_Brief_.
Any picture must be dropped, but each line of the data should be duplicated exactly.

_Dataset extract_.
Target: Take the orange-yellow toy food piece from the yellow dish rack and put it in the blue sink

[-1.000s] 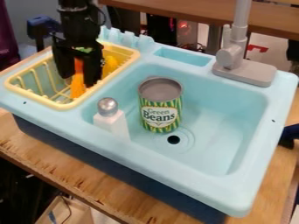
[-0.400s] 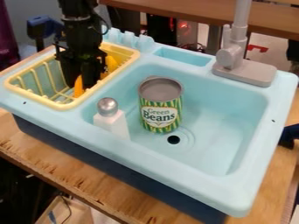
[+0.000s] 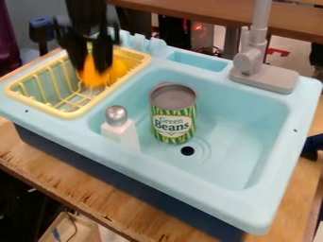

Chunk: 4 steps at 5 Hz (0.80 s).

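Note:
Above the yellow dish rack at the upper left hangs the black gripper, shut on an orange object that is blurred and sticks out below the fingertips. A yellow object lies just to the right of it, in the back part of the dish rack. Inside the basin a green beans can stands upright. The white bottle with a round silver top is at the basin's left side, to the left of the can.
The light blue toy sink rests on a wooden table. A grey faucet rises at its back right, with a shallow recess to the left of it. Dark blue parts show at the right edge.
My gripper first came closer together around the orange object, then rose from the rack. The orange object moved up and slightly right with it. The can and bottle stayed put.

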Motion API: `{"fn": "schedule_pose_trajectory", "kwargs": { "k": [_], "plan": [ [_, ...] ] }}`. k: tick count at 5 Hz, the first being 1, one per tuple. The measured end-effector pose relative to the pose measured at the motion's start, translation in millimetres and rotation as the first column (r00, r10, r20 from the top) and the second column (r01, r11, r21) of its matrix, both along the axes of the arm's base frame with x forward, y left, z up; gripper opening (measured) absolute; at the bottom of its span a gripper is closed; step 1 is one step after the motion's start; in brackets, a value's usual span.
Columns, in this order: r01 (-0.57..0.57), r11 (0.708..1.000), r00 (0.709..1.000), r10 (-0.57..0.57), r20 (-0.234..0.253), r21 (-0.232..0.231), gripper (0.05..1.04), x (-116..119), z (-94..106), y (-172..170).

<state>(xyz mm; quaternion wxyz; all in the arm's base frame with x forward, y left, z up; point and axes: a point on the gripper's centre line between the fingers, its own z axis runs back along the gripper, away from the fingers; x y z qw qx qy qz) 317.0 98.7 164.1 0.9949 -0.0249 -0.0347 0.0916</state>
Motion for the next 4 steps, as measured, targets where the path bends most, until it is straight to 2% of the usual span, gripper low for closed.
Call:
{"fn": "schedule_pose_trajectory", "kwargs": {
  "k": [1, 2, 3, 4],
  "plan": [
    [-0.014, 0.998, 0.993, 0.008, 0.114, 0.053, 0.575, -1.2, 52.2, -30.7],
    [0.056, 0.997, 0.98, -0.065, 0.187, 0.053, 0.575, -1.2, 96.5, -62.0],
    [0.176, 0.984, 0.972, -0.178, 0.151, 0.023, 0.575, -5.0, 88.1, -100.1],
    [0.281, 0.959, 0.959, -0.279, 0.043, -0.047, 0.575, -9.4, 49.1, -131.6]
  ]
}}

_Written reply_.
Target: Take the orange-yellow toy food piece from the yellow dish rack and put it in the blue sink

[-1.000s] 
[-0.400s] 
[+0.000s] 

Chunk: 4 steps at 5 Hz (0.80 s).

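Note:
Above the yellow dish rack at the upper left hangs the black gripper, shut on an orange object that is blurred and sticks out below the fingertips. A yellow object lies just to the right of it, in the back part of the dish rack. Inside the basin a green beans can stands upright. The white bottle with a round silver top is at the basin's left side, to the left of the can.
The light blue toy sink rests on a wooden table. A grey faucet rises at its back right, with a shallow recess to the left of it. Dark blue parts show at the right edge.
My gripper first came closer together around the orange object, then rose from the rack. The orange object moved up and slightly right with it. The can and bottle stayed put.
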
Motion API: `{"fn": "schedule_pose_trajectory", "kwargs": { "k": [_], "plan": [ [_, ...] ] }}`. k: tick count at 5 Hz, the first being 1, one per tuple. The measured end-effector pose relative to the pose measured at the motion's start, translation in millimetres and rotation as the first column (r00, r10, r20 from the top) and the second column (r01, r11, r21) of its matrix, both along the axes of the arm's base frame with x forward, y left, z up; gripper opening (measured) absolute; at the bottom of its span a gripper is closed; step 1 is one step after the motion's start; in brackets, a value's usual span.
Columns, in this order: r01 (-0.57..0.57), r11 (0.708..1.000), r00 (0.709..1.000), r10 (-0.57..0.57), r20 (-0.234..0.253), r21 (-0.232..0.231), gripper (0.05..1.04), x (-116..119), z (-94..106), y (-172..170).

<state>(xyz mm; quaternion wxyz; all in the arm's base frame with x forward, y left, z up; point and axes: a point on the gripper's centre line between the fingers, its own z axis runs back along the gripper, away from the fingers; x y z qw qx qy qz) 317.0 98.7 164.1 0.9949 -0.0249 -0.0347 0.0916</state>
Motion for the next 4 steps, as measured, targets where the path bends most, until it is straight to 2% of the usual span, gripper low for closed.
Call:
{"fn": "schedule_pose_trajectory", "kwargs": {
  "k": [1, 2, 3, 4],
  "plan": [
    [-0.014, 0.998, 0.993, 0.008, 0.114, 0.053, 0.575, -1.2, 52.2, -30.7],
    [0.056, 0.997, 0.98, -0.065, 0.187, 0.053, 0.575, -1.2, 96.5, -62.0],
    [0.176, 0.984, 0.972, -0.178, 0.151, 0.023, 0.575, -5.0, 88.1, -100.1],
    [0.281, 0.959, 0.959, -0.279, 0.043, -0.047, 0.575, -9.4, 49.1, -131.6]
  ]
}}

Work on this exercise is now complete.